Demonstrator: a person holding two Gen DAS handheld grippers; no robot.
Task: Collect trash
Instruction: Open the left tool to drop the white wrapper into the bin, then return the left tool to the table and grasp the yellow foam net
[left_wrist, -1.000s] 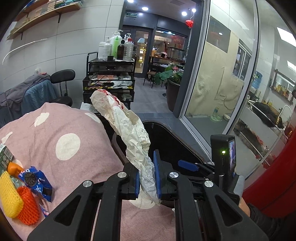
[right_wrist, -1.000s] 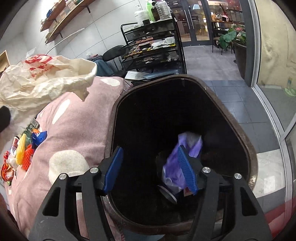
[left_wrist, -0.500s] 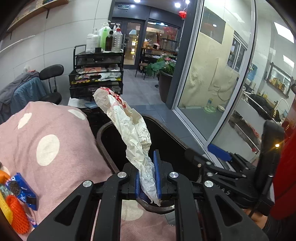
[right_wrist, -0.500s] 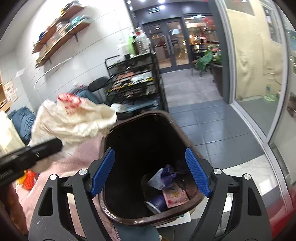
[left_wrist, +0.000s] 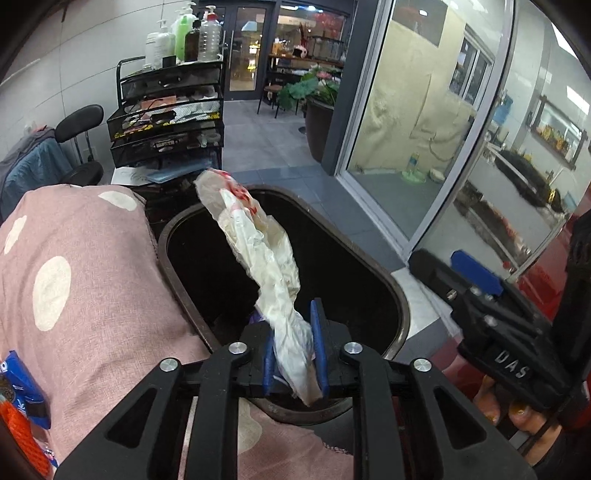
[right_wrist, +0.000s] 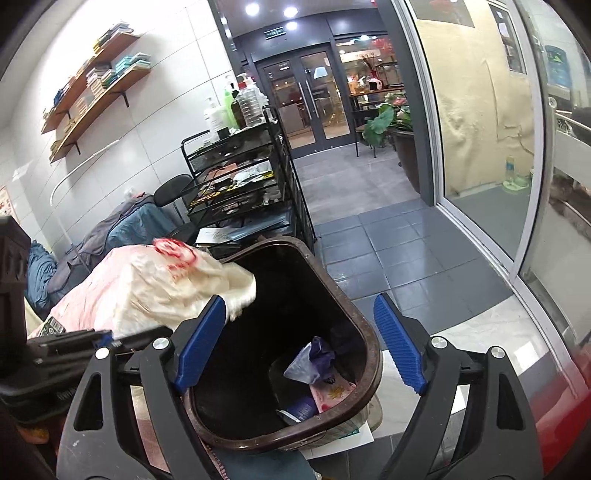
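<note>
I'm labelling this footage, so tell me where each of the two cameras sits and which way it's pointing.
Left wrist: on the left gripper, looking forward and down into the bin; its fingers clamp the wrapper; the right gripper and a hand show at right.
Right wrist: on the right gripper, open, looking down over the bin toward the glass doors; the left gripper shows at left.
Shared: bin, wrapper, pink cloth, black cart.
</note>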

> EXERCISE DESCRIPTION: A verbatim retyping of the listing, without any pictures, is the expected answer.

> EXERCISE ANSWER:
Demonstrator: a person holding two Gen DAS handheld grippers; no robot.
Task: Collect trash
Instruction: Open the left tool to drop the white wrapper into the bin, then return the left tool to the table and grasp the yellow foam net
[left_wrist, -1.000s] 
[right_wrist, -1.000s] 
[left_wrist, -0.500s] 
[right_wrist, -0.500s] 
[left_wrist, +0.000s] 
[right_wrist, +0.000s] 
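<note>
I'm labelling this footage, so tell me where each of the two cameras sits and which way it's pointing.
Left wrist: on the left gripper, looking forward and down into the bin; its fingers clamp the wrapper; the right gripper and a hand show at right.
Right wrist: on the right gripper, open, looking down over the bin toward the glass doors; the left gripper shows at left.
Shared: bin, wrapper, pink cloth, black cart.
</note>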

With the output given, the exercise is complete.